WHAT YOU NEED TO DO
Go through the entries below and copy every line that holds the word "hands".

(Data entries)

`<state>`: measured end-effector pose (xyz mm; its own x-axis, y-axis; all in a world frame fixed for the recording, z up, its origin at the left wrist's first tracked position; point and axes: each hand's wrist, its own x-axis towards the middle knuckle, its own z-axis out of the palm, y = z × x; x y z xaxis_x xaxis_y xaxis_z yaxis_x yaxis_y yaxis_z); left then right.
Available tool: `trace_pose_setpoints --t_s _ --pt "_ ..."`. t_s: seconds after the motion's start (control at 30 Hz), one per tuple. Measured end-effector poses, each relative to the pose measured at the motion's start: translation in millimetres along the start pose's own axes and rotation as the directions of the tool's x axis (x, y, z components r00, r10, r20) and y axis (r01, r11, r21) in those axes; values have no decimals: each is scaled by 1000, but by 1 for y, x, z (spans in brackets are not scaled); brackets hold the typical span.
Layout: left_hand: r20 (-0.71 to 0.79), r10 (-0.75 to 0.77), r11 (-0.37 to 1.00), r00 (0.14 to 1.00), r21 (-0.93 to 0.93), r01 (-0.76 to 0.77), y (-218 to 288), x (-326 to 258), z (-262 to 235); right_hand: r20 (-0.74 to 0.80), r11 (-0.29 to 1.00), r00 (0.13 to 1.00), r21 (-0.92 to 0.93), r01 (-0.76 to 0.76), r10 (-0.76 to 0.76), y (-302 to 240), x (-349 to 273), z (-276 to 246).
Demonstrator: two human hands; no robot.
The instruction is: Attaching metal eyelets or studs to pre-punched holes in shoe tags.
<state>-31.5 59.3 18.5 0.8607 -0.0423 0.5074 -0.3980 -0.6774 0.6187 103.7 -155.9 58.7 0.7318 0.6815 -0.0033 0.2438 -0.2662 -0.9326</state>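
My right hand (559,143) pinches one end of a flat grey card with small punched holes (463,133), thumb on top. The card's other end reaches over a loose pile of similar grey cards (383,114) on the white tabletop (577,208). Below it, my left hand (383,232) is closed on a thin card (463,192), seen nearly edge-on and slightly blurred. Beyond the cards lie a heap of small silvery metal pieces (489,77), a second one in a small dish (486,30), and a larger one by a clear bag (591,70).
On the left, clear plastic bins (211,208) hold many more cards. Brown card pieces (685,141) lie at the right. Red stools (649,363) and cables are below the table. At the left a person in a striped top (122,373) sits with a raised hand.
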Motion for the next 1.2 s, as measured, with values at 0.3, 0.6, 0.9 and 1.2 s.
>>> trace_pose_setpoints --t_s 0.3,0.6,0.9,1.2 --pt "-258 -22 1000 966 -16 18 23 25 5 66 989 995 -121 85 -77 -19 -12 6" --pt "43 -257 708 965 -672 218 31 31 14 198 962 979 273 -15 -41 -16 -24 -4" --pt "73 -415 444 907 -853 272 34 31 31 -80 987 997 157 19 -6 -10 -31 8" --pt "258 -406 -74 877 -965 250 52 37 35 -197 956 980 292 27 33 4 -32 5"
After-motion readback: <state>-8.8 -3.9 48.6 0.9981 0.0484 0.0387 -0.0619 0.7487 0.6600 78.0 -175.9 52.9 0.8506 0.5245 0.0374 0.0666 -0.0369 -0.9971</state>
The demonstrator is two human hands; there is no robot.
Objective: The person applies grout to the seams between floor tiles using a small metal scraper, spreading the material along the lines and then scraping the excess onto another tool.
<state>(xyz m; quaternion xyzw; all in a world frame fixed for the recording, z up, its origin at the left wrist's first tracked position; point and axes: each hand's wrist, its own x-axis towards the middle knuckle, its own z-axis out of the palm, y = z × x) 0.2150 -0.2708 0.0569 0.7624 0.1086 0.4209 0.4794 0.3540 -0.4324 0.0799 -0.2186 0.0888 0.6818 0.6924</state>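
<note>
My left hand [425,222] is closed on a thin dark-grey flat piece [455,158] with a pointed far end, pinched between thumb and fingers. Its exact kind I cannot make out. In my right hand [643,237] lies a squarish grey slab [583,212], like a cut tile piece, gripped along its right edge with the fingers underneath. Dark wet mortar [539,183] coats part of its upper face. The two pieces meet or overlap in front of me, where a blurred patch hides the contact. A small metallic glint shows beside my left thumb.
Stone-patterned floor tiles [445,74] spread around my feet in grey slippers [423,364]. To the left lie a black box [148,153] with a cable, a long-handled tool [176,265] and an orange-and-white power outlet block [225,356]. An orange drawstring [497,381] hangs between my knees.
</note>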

TASK RESPONSE
Demonstrator: two human hands; no robot.
The demonstrator is two human hands; there is no robot.

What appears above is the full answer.